Image 1 illustrates the pietist “broad and narrow path”, symbolizing the divergent paths of spiritual redemption and destruction. The painting shows a broad path, which leads to “death and damnation”, and a narrow and steep path towards “life and bliss”. While the broad path contains illustrations of various sins and vices, including adultery, theft, violence, gambling, and drinking, the decisive factor that determines whether one is on the path to hell or to heaven is written across the central signpost: Only those who believe in Jesus Christ will see eternal life. Such an image is emblematic of the pietist influence on missionary work, which operated on a dichotomy between salvation and damnation. The pietist image here symbolizes more than a religious doctrine; it encapsulates an institutional worldview that positioned European Christianity as the sole path to salvation. This framework governed the BM doctors like Hey, whose disdain for indigenous practices was not just personal but reflected an institutionalized belief that traditional beliefs led to spiritual ruin. This moralistic attitude was mirrored in the views of the missionaries toward the people of Ghana, whom they believed “were in error with their idols.” With this idea rooted in pietism, the question that arises is “How do we know what we know is true?” This calls for critical reflection on the implications of one’s own beliefs at the expense of understanding and respecting the spiritual paths of others.

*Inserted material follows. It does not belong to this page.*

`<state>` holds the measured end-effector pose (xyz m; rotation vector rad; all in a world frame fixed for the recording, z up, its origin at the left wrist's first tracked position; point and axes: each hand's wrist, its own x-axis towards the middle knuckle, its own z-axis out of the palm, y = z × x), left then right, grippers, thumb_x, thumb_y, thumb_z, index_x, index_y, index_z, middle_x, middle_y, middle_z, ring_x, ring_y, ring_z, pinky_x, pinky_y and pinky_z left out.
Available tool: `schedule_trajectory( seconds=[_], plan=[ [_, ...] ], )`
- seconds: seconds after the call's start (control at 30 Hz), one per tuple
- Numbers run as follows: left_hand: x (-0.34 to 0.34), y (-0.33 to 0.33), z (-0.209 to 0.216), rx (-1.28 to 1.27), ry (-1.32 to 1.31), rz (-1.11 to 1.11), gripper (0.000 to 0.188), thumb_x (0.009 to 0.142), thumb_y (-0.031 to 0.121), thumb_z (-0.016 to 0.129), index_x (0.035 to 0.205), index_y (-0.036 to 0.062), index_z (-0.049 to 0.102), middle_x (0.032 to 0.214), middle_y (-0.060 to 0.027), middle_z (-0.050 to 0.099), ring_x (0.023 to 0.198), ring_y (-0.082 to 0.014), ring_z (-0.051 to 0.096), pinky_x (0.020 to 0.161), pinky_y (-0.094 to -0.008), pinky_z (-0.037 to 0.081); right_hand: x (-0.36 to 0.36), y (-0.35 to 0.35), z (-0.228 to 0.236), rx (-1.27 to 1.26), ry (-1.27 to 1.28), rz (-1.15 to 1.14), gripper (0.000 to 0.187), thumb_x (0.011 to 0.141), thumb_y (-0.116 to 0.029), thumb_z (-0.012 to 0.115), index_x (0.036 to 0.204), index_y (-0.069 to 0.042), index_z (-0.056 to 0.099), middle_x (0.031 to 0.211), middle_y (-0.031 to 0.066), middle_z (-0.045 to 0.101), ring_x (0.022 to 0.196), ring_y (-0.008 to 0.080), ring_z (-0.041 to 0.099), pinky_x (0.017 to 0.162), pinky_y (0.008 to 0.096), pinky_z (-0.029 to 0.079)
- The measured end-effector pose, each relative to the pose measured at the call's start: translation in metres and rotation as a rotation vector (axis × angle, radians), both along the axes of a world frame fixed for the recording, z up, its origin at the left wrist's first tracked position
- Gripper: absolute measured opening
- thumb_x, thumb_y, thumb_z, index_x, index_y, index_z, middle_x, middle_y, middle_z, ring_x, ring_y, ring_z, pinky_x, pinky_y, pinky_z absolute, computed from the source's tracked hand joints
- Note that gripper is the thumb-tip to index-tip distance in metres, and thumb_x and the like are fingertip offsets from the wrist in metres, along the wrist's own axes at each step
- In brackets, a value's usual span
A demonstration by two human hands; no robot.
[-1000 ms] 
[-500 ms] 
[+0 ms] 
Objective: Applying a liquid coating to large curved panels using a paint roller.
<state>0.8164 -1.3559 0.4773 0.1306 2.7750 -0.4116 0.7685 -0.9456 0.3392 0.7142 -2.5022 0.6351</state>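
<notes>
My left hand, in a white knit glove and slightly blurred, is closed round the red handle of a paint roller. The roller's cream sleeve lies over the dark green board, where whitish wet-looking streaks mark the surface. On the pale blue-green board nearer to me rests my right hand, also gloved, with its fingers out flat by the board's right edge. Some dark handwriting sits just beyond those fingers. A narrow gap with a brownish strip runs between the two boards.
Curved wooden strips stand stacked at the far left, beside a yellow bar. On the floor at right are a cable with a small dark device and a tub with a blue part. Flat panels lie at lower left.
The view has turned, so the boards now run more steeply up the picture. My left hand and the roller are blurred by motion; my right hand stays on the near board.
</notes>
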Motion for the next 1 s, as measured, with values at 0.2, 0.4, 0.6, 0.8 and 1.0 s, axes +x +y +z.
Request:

Conclusively, in my exploration of the BM doctors and the indigenous people of Ghana, I am struck by these two primary threads: the disdainful opinion of the BM medical doctors and the path to salvation offered through Christianity which seem at first to diverge. Yet on a closer examination, they reveal the larger institutional framework within which BM’s pietist values and medical agendas were constructed. Through this research project, I have come to understand that the question “How do we know what we know is true?” is more relevant than ever. It challenges us to scrutinize the assumptions underlying our beliefs and practices, both past and present. Yet, it is also another reminder of the complexities of cultural and religious exchanges where narrow-mindedness can either hinder understanding or open avenues for meaningful dialogue.
Personally, this research project has reaffirmed my belief that true knowledge arises from a willingness to question, to engage in open-minded exploration. It is only through such an approach that we can move beyond the limitations of exclusivity towards a more inclusive and respectful appreciation of humanity.